Uit het boek: Wist u dat, na kanker en hart- en vaatziekten, ‘medisch falen’ de derde doodsoorzaak in onze westelijke wereld is? Het medisch ingrijpen met deze in wezen lichaamsvreemde stoffen?

Kijk bijvoorbeeld eens naar vaccinaties. De documenten van de Simpsonwood-bijeenkomst, die chronologisch te vinden zijn op de website ‘putchildrenfirst.org’, laten naar aanleiding van het Verstraeten-onderzoek zien dat ook in het geheim documenten worden achtergehouden en vervalst als het gaat over autisme door vaccinaties. Middelen die zonder blikken of blozen in de kwetsbaarste mensen worden ingespoten, onze kinderen.
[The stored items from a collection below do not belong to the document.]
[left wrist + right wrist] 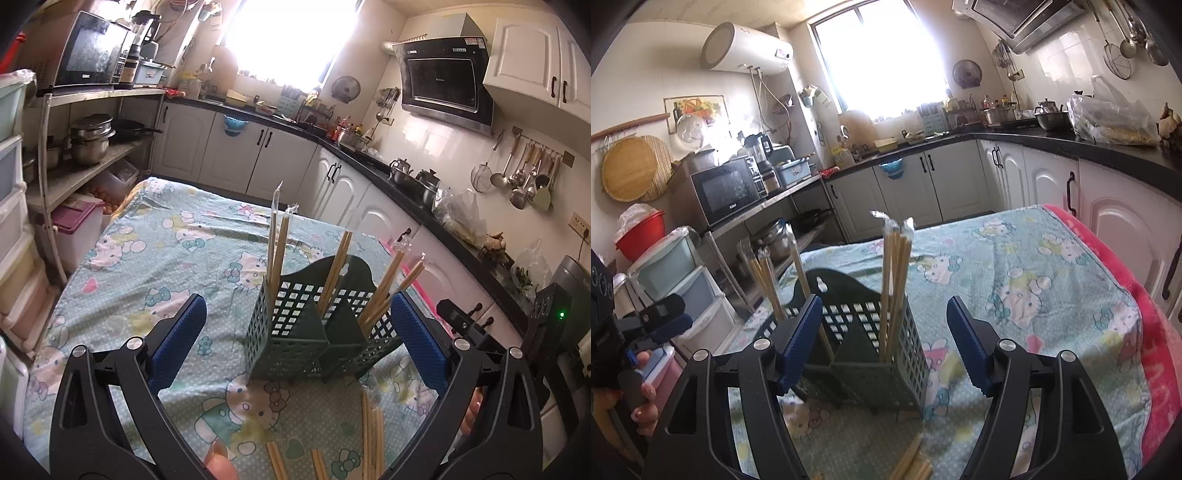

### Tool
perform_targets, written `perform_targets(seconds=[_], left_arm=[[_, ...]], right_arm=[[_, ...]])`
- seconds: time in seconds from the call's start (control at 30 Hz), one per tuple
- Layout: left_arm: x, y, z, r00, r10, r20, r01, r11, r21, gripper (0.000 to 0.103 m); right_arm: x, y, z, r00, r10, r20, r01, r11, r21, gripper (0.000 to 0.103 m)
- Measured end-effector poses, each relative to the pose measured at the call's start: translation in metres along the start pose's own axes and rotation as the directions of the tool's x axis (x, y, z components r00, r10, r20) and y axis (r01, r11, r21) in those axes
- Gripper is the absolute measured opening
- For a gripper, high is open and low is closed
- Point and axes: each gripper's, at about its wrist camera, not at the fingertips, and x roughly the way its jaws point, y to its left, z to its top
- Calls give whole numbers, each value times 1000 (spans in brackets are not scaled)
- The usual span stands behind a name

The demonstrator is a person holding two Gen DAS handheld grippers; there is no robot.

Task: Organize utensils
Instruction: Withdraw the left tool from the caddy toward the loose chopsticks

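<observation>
- Chopsticks are your task's thing: several wrapped pale wooden pairs (334,273) already stand in the dark green slotted plastic utensil caddy (295,328), and loose pale wooden chopsticks (371,435) lie flat on the cartoon-printed light blue cloth over the desk (159,258), just below and in front of your left claw (295,339).
- Your left claw is released, jaws spread wide to either side of the caddy, nothing pressed between the blue pads.
- Your right claw (882,343) is also released, gripping nothing; the caddy sits between its jaws and a few loose sticks (912,461) lie beneath it.
- Risk: the caddy looks light and tall sticks lean out of it; a jaw brushing its wall, or a leaning stick, could tip it and spill what is sorted.
- Risk: the flat sticks lie close together on soft cloth, so closing on them may catch several at once, or pinch the fabric and drag the caddy.
- Risk: both claws crowd one spot, so they may collide.
</observation>
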Motion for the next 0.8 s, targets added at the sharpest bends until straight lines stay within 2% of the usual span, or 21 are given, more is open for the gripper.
perform_targets(seconds=[0.8], left_arm=[[0, 11, -40, 996, 41, -78, -43, 999, -22, 92]], right_arm=[[-17, 10, -38, 994, -1, -106, -6, 998, -65, 67]])
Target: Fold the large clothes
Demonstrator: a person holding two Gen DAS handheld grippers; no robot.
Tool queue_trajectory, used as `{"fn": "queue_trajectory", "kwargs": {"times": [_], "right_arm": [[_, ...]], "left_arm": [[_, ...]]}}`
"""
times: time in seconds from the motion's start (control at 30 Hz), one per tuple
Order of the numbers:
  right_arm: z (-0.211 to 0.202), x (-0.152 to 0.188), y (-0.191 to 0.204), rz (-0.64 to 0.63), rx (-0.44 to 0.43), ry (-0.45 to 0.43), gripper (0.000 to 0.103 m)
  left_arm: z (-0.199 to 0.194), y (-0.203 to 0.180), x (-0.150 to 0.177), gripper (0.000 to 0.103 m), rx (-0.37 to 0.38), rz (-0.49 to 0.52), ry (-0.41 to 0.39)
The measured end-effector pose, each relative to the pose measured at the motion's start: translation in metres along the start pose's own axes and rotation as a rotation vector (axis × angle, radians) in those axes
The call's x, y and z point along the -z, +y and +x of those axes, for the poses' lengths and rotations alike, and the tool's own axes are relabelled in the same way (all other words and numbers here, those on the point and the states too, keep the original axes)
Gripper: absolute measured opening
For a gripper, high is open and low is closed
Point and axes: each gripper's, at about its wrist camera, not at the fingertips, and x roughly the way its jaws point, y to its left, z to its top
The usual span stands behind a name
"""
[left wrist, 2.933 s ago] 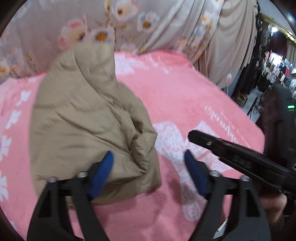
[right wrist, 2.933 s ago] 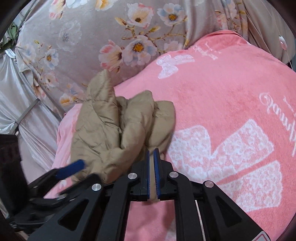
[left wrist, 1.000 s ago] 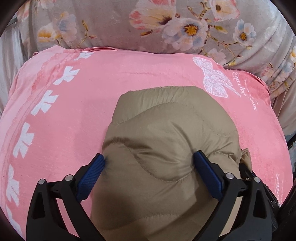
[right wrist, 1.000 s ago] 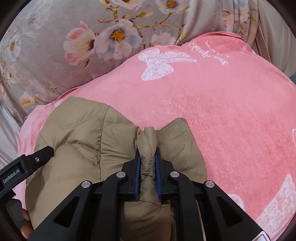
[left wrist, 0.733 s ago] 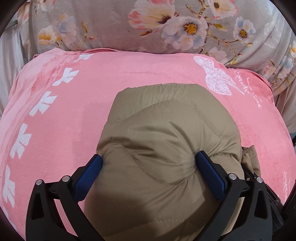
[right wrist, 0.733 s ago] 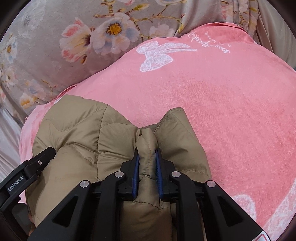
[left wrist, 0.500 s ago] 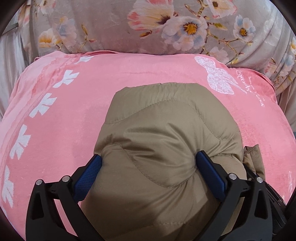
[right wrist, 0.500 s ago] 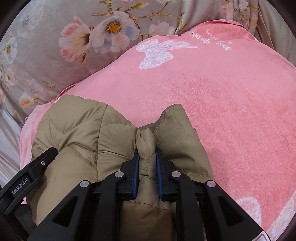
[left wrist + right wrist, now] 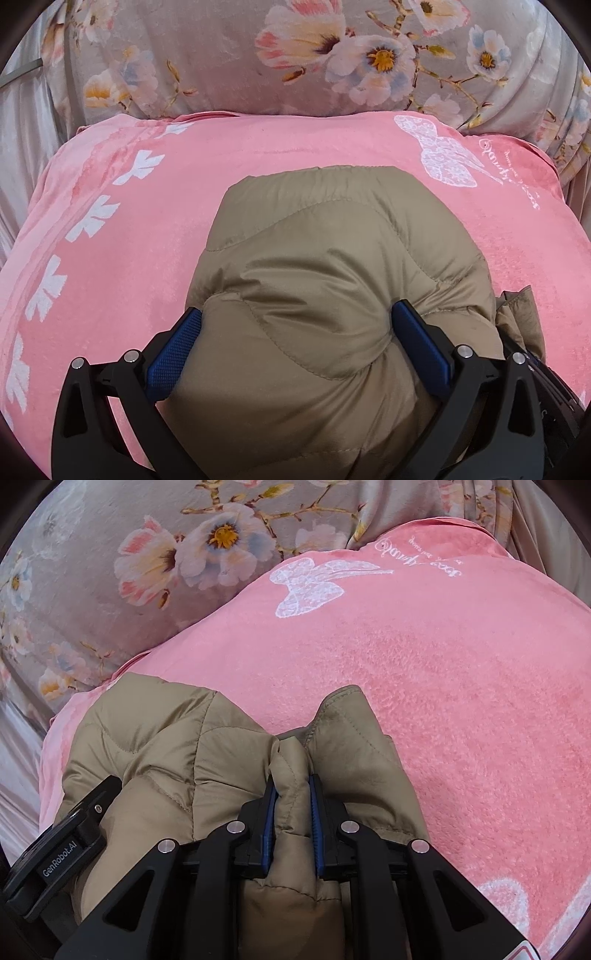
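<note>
Both grippers were clamped on a tan quilted jacket (image 9: 332, 295) bundled on a pink blanket (image 9: 129, 229): the left gripper (image 9: 295, 332) around a wide puffed bulge, the right gripper (image 9: 291, 805) on a narrow ridge. Soft, light, slippery padding was judged best held at seams.

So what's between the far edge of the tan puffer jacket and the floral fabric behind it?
Only bare pink blanket. In the left wrist view it runs unbroken from the puffer jacket to the floral fabric; its white printed bow sits off to the right.

Pink butterfly-print blanket (image 9: 258, 166), grey floral curtain (image 9: 221, 55) behind it
</note>
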Motion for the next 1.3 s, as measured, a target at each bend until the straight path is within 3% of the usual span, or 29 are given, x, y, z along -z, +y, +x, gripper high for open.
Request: {"fn": "queue_trajectory", "kwargs": {"times": [0.27,0.33,0.4,0.47,0.57,0.67,0.93,1.3], "right_arm": [[-0.003,-0.005,-0.006,0.015,-0.038,0.033,0.015],[-0.025,-0.009,-0.004,0.001,-0.002,0.046,0.019],[-0.062,-0.007,-0.002,-0.027,0.009,-0.021,0.024],[-0.102,0.004,0.004,-0.09,0.016,-0.087,0.024],[-0.125,0.029,0.011,-0.136,0.003,-0.094,0.022],[-0.112,0.055,0.017,-0.147,-0.007,-0.042,0.021],[-0.082,0.082,0.019,-0.202,0.055,-0.096,0.021],[-0.078,0.089,0.014,-0.189,0.041,-0.125,0.021]], "left_arm": [[0.0,0.001,-0.001,0.098,0.021,0.009,0.028],[-0.009,0.008,0.0,0.098,0.054,0.038,0.07],[-0.03,0.022,0.002,0.098,0.076,0.039,0.079],[-0.057,0.037,0.01,0.098,0.093,0.034,0.079],[-0.081,0.047,0.03,0.098,0.083,0.046,0.091],[-0.08,0.048,0.049,0.098,0.104,0.022,0.129],[-0.061,0.055,0.066,0.098,0.151,-0.022,0.155],[-0.058,0.046,0.071,0.098,0.11,0.008,0.13]]}}
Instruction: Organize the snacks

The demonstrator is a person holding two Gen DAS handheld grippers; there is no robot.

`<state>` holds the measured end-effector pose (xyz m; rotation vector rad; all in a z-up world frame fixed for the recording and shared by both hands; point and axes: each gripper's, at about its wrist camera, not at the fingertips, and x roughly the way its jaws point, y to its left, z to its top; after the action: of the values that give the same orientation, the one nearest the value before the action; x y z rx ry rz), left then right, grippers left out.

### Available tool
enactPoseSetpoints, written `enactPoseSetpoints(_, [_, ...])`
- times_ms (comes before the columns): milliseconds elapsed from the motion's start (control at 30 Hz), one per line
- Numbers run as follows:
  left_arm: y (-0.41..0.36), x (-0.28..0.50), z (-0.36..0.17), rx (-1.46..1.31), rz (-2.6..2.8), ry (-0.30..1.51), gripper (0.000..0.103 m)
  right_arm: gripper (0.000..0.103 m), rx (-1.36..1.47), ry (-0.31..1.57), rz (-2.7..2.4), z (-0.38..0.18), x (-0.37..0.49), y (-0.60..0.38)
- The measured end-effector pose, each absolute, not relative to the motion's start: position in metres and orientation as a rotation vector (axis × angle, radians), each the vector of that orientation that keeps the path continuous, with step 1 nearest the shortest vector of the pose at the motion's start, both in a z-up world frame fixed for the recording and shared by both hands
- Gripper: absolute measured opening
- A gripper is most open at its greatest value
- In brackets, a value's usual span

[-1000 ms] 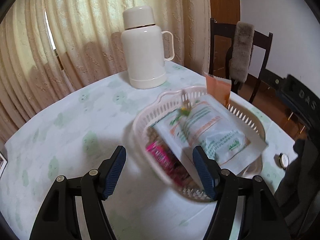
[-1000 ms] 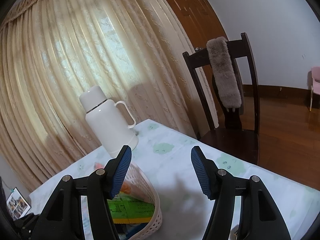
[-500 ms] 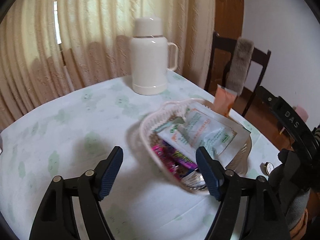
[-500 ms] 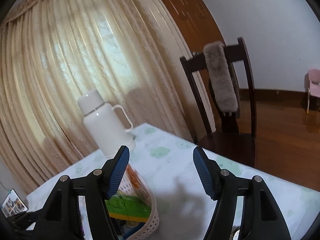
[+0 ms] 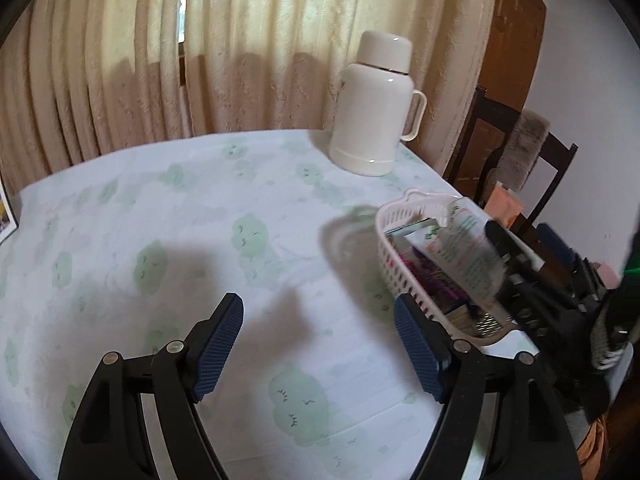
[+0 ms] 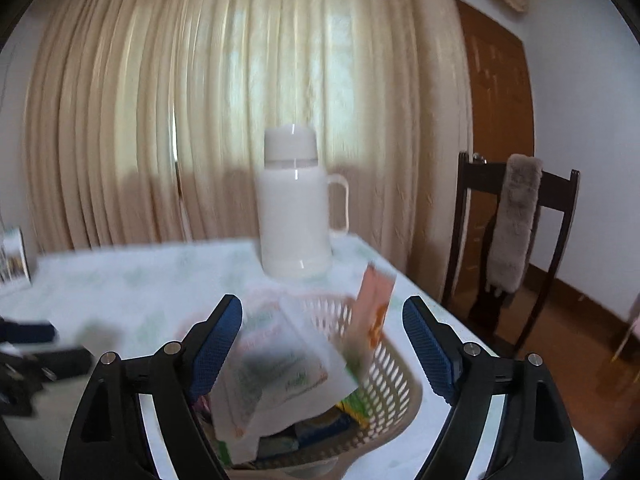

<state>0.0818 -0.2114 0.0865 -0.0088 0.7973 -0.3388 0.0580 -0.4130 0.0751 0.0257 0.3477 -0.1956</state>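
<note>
Your left hand-held gripper [image 5: 318, 344] hangs wide open and empty over the bare surface [image 5: 168, 216]. Your right hand-held gripper [image 6: 322, 346], also spread wide with nothing in it, hovers at the basket [image 6: 394, 376], lower centre of its view. The white pouch [image 6: 280, 364] and orange packet [image 6: 374, 304] overhang the rim; knock either and it could slide out, or the light basket could tip.

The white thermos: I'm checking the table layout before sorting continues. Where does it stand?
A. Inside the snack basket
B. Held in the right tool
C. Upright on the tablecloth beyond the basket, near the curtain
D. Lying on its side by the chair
C: the white thermos stands upright on the tablecloth near the curtain, apart from the basket; the right tool is open and holds nothing.
</note>
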Motion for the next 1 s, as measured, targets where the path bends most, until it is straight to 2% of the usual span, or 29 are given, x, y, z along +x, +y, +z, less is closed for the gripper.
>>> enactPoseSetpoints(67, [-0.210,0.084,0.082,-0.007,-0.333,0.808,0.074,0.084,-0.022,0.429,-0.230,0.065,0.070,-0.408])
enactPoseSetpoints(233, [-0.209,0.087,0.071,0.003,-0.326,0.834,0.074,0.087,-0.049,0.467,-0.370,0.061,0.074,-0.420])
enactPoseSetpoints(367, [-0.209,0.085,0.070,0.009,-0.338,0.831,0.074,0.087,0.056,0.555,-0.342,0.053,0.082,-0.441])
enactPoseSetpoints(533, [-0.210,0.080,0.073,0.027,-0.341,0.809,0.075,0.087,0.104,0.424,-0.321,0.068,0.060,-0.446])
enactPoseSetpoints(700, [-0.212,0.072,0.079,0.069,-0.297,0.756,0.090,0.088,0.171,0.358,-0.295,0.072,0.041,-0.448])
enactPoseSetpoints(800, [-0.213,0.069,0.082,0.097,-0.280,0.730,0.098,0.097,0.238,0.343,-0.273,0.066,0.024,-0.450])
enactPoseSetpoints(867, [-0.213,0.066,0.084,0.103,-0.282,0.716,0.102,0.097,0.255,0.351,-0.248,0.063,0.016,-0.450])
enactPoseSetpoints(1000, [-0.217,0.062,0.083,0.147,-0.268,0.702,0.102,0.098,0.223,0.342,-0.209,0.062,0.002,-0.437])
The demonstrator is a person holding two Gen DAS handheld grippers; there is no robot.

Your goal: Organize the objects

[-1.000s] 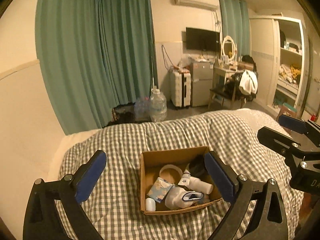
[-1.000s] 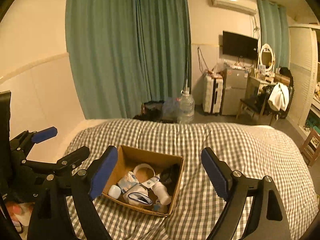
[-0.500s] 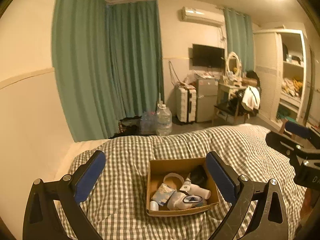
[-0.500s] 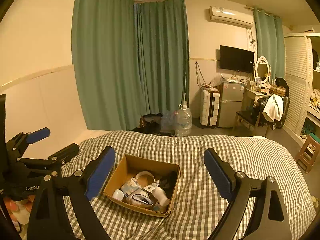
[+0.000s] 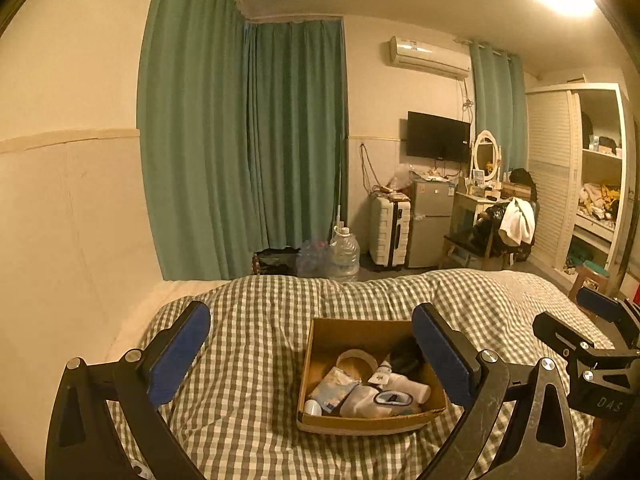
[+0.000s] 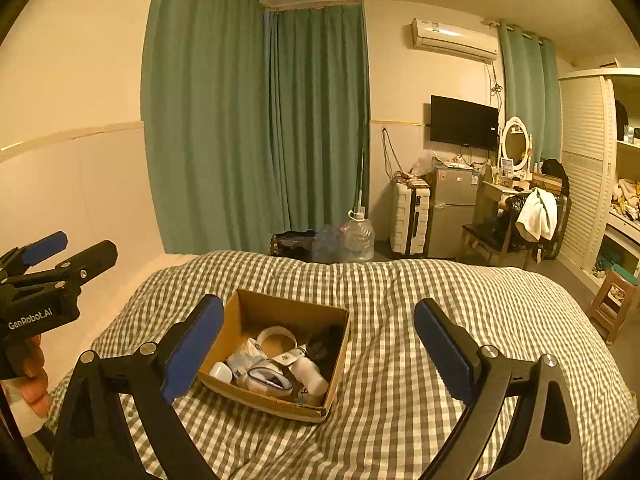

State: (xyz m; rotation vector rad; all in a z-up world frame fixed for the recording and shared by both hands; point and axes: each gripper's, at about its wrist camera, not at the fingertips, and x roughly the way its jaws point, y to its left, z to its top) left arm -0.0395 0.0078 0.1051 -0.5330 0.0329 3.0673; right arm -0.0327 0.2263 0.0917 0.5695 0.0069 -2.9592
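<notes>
On the bed [image 6: 440, 292], a checked blanket lies flat with lots of bare room on every side of the brown box [image 6: 280, 404]. The box sits a little ahead of both grippers, and its top is open. Inside it lie a roll of tape [image 6: 276, 336], a white bottle [image 6: 310, 374], a small packet [image 5: 332, 386] and a few other small things, all packed close together. Nothing lies on the blanket between the jaws and the box.

The left gripper [image 5: 310, 354] has wide jaws with nothing in them; the box sits just inside its right finger. The right gripper [image 6: 316, 348] points a bit down, its jaws are opening wide and hold nothing, and the box sits near its left finger. A hand [image 6: 30, 376] holds the left gripper's handle at the edge.
</notes>
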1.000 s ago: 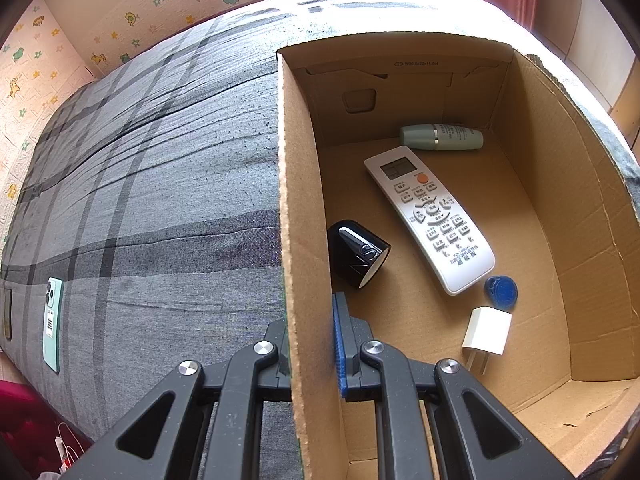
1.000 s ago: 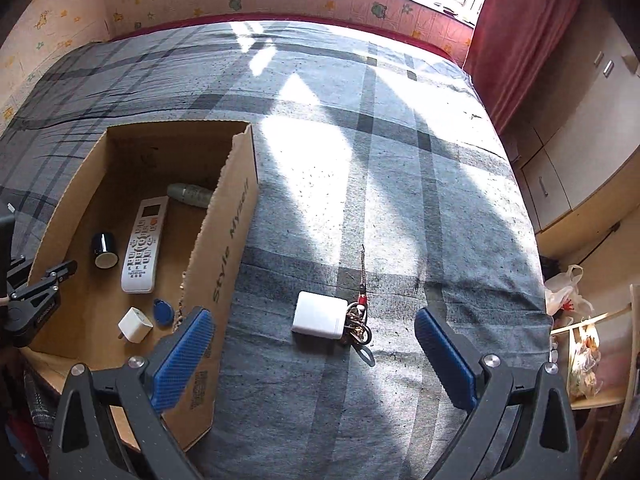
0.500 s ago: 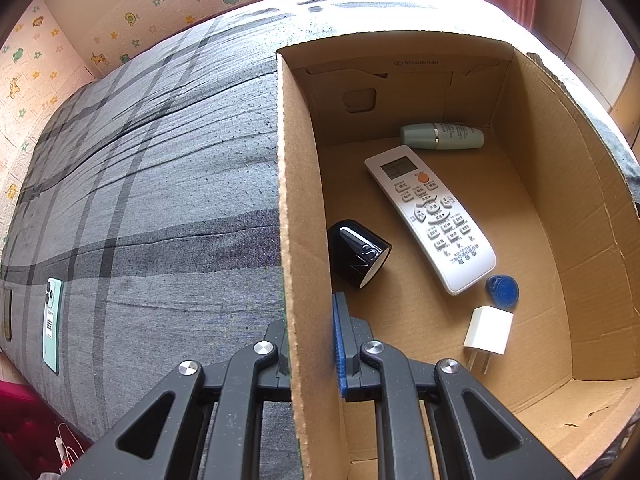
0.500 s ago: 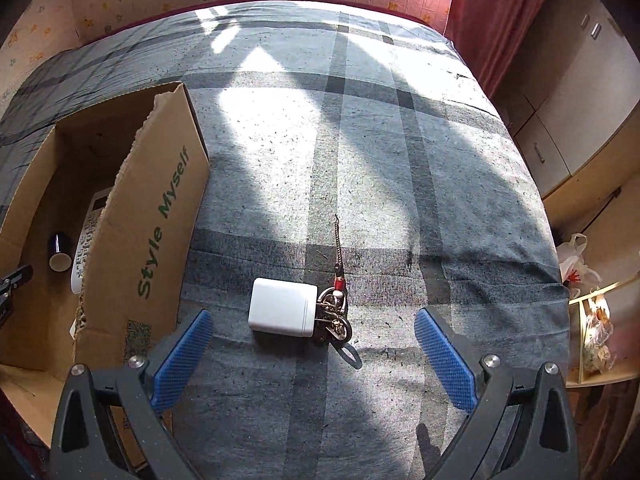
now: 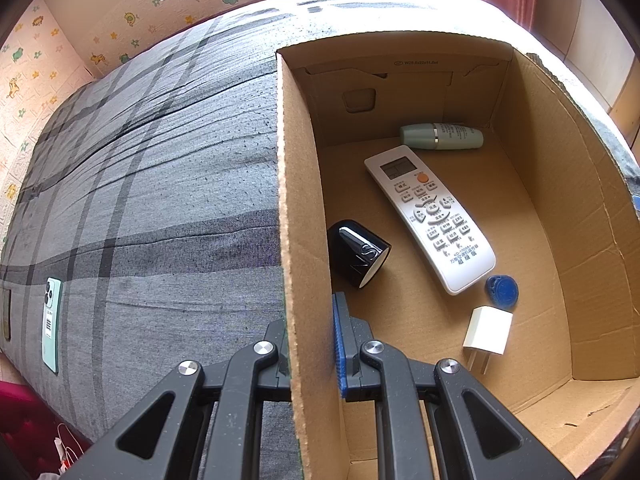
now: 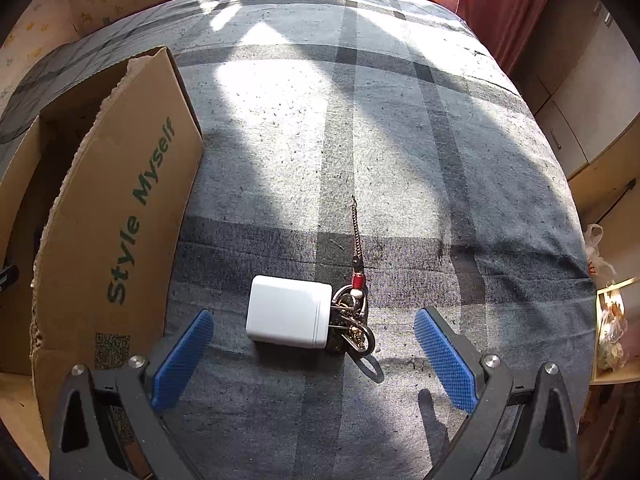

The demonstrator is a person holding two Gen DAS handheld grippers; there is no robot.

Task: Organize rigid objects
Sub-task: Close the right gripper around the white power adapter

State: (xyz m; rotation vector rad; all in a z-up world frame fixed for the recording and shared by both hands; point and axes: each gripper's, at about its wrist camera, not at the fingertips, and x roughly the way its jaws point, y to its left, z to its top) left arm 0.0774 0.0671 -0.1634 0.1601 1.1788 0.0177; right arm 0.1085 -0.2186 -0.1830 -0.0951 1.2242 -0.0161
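1. The right gripper [image 6: 312, 356] has dropped closer, jaws wide apart, framing the white charger [image 6: 289, 311] on the bed, right of the box [image 6: 120, 216].
2. The keys [image 6: 352, 320] seemingly touch it.
3. The left gripper [image 5: 312, 344] stays clamped on the box wall.

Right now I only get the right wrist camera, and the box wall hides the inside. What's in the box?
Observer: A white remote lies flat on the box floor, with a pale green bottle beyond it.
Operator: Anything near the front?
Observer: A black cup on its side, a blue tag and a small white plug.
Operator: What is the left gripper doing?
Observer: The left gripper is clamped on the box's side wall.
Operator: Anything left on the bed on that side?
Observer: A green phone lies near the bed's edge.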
Kijk naar het Corvelva-onderzoek van 2018 uit Italië (inmiddels Vaccinegate genoemd), waar bleek dat in vaccinaties geen enkele werkzame delen zaten, maar wel veel onverklaarbare stoffen en antibiotica. Infanrix (van GSK) bijvoorbeeld. Een vaccin dat tot eind vorig jaar ook in Nederland vele jaren werd ingespoten in vele, vele kinderen. Het vaccin Infanrix is na dit onderzoek gauw van de markt gehaald en vervangen door Vaxelis, een nog veel schadelijker middel.

De vraag die tegenwoordig bij mij opkomt, is: waarom kunnen we niet meer vertrouwen op onze instanties, die ons juist zouden moeten beschermen? De WHO (World Health Organisation) wordt gesponsord door onder andere Bayer, Merck en heeft de Bill Gates Foundation als hoofdsponsor. Waarom krijgen we alleen maar geluiden te horen dat deze middelen zo geweldig veilig en goed zijn en dat, als je kinderen niet vaccineert, zij een verbod opgelegd krijgen om op een kinderopvang een voet binnen de deur te zetten? De waanzin. De eenzijdige berichtgeving. Of is het gewoon misdaad en corruptie? Of moord?

Zo horen we bijvoorbeeld niet in de ‘vrije’ pers dat Robert Kennedy jr. op 16 april 2019 een rechtszaak heeft aangespannen tegen de staat New York vanwege de verplichting om te vaccineren. Deze hebben ze met het grootste gemak gewonnen. Maar geen ‘onderzoeksjournalist’ zal hier een verslag van maken. Het haalt de media niet, het wordt angstvallig weggehouden, maar angst is een slechte raadgever.

Met het overlijden van dr. Moolenburgh sr. is een deel gezond verstand verloren gegaan die in deze tijd misschien wel harder nodig is dan ooit tevoren. Het is namelijk de hoogste tijd voor een vernieuwing van de geneeskunde.